**Available data**
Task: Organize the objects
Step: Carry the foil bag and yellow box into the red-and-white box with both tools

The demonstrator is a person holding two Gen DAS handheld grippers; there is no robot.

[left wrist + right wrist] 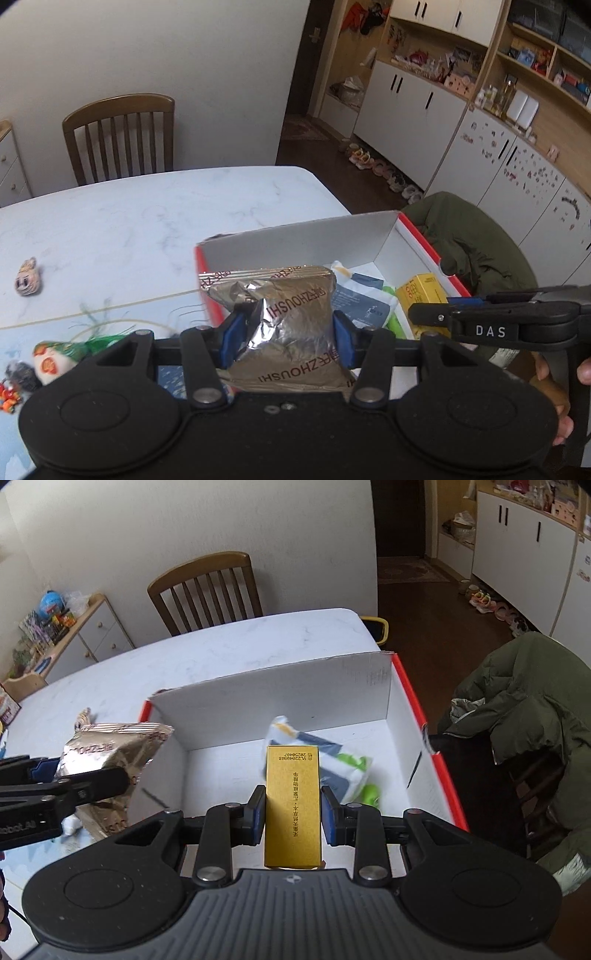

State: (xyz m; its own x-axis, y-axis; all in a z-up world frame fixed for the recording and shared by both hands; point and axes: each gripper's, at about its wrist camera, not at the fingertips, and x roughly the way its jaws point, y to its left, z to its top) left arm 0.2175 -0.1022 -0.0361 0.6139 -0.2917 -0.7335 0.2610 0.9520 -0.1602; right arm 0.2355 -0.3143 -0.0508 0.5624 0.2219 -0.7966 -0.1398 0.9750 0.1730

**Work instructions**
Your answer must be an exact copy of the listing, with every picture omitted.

**Solved problem**
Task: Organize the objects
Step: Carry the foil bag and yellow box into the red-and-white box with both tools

The demonstrator is a person holding two Gen DAS handheld grippers; there is no robot.

[left wrist + right wrist] 

State: (xyz m; its own x-axis, y-axis; all in a z-up world frame fixed for the recording and shared by both hands; point and axes: each gripper's, at about its wrist camera, not at the fingertips, and x roughly the way its jaws point, y to its left, z to its top) left arm 0.2175 -0.1022 -0.0361 0.6139 -0.2917 -0.7335 0.2610 0.9520 -0.1602; right arm 0.2355 -0.3143 -0.0508 0.5624 0.2219 -0.7966 -0.1398 0.9750 0.1730

No further work remains on the exercise.